Brianna sniffs the sauce bubbling on the stove and wrinkles her nose. “Are there onions in there?” she asks.

“You can pick them out,” I say.

She does this walk sometimes, stiff arms swinging, legs straight, toes pointed. Something she learned in ballet. That’s how she leaves the kitchen. A second later I hear the TV come on in the living room, too loud.

“Who was he?” I whisper to Lorena.

“A boy from school. He rode the bus all the way over here to see her.”

She says this like it’s something cute. I wipe down the counter so I don’t have to look at her.

“She’s that age,” I say. “You’ve got to keep an eye on her.”

“I know,” Lorena says. “I was that age once too.”

“So was I.”

“Yeah, but girls today are smarter than we were.”

I move over to the stove, wipe that too. Here we go again.

“Still, you have to set boundaries,” I say.

“Like you did with me?”

“That’s right.”

“And like Grandma did with you?” Lorena says. “’Cause that worked out real good.”

We end up here every time. There’s no sense even responding.

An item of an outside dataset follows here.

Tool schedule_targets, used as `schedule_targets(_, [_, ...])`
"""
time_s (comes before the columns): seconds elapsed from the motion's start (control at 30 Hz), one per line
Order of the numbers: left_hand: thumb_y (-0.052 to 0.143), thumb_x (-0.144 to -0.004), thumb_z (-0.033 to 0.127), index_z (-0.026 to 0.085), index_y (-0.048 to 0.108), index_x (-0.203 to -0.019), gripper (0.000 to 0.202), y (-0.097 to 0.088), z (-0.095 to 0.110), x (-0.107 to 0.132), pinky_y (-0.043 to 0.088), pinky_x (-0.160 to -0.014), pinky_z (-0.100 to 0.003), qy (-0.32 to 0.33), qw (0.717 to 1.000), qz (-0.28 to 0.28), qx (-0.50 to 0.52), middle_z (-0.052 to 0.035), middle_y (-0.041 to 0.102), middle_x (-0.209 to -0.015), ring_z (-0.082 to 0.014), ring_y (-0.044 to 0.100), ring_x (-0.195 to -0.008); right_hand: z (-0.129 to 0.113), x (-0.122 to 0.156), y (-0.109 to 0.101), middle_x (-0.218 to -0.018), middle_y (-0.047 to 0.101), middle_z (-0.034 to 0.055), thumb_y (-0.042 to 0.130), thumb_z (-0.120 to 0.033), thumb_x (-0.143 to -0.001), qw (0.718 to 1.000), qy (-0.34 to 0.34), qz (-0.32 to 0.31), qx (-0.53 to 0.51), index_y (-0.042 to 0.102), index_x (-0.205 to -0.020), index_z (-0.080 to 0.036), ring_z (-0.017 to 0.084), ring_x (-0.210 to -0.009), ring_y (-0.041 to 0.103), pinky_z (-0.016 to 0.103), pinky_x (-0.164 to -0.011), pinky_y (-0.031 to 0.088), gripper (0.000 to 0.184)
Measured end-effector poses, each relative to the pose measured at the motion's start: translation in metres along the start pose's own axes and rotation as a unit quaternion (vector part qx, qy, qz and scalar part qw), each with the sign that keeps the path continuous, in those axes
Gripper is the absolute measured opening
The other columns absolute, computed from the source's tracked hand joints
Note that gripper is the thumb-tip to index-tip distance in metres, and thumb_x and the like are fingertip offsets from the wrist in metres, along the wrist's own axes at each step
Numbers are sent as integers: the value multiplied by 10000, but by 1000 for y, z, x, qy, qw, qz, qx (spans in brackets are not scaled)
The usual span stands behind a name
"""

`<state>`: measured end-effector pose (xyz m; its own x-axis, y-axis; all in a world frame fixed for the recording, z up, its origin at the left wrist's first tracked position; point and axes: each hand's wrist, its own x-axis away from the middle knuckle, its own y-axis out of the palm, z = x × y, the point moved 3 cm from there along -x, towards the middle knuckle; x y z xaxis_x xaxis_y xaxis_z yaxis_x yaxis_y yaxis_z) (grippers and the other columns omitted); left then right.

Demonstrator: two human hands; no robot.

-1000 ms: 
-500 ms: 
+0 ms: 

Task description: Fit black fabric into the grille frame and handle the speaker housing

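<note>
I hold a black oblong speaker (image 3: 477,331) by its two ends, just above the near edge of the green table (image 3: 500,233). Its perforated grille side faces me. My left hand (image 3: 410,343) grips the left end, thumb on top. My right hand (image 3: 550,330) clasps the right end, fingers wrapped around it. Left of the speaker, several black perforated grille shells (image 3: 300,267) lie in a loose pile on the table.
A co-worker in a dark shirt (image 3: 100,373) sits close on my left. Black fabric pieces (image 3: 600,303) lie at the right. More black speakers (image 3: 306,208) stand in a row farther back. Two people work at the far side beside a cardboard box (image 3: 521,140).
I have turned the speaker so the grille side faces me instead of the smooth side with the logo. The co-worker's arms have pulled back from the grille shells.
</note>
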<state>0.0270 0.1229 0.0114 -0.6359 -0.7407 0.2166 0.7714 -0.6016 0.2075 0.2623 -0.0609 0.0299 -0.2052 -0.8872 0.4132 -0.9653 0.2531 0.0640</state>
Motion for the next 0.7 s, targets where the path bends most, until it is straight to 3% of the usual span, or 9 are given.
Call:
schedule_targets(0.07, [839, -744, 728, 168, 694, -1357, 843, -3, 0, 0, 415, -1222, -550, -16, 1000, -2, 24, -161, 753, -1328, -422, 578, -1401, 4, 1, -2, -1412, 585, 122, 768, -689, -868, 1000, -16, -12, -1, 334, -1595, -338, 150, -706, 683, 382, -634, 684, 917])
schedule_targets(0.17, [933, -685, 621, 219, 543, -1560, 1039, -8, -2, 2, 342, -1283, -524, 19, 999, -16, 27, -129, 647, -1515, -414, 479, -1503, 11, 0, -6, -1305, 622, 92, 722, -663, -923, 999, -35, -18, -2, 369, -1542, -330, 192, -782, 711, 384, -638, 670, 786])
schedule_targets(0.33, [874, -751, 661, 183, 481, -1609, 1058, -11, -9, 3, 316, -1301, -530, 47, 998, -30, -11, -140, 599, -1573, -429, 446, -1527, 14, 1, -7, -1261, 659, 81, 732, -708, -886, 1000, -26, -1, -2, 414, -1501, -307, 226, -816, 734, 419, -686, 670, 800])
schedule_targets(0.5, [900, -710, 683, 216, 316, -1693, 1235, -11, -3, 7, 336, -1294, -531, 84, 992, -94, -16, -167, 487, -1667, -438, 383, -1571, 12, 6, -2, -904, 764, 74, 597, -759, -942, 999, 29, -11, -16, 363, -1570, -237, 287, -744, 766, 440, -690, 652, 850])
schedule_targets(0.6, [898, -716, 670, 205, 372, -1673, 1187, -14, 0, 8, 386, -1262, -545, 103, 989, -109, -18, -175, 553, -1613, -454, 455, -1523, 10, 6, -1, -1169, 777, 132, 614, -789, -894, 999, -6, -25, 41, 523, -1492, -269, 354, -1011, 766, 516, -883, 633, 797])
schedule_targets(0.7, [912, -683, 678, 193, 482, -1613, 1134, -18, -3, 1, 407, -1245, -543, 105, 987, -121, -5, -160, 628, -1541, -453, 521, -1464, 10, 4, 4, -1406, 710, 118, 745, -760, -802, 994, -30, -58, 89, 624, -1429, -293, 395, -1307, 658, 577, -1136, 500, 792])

Lorena got pregnant when she was sixteen and had an abortion. Somehow that makes me a bad mother, but I haven’t figured out yet how she means to hurt me when she brings it up. Was I too strict, or not strict enough?

As for myself, the boys went kind of nuts for me when I turned fourteen. I wasn’t a tease or anything; they just decided I was the one to get with. That happens sometimes. I was the oldest girl in my family, the first one to put my parents through all that. My dad would sit on the porch and glare at the guys who drove past hoping to catch me outside, and my mom walked me to school every day. I got a little leeway after my quinceañera, but not much.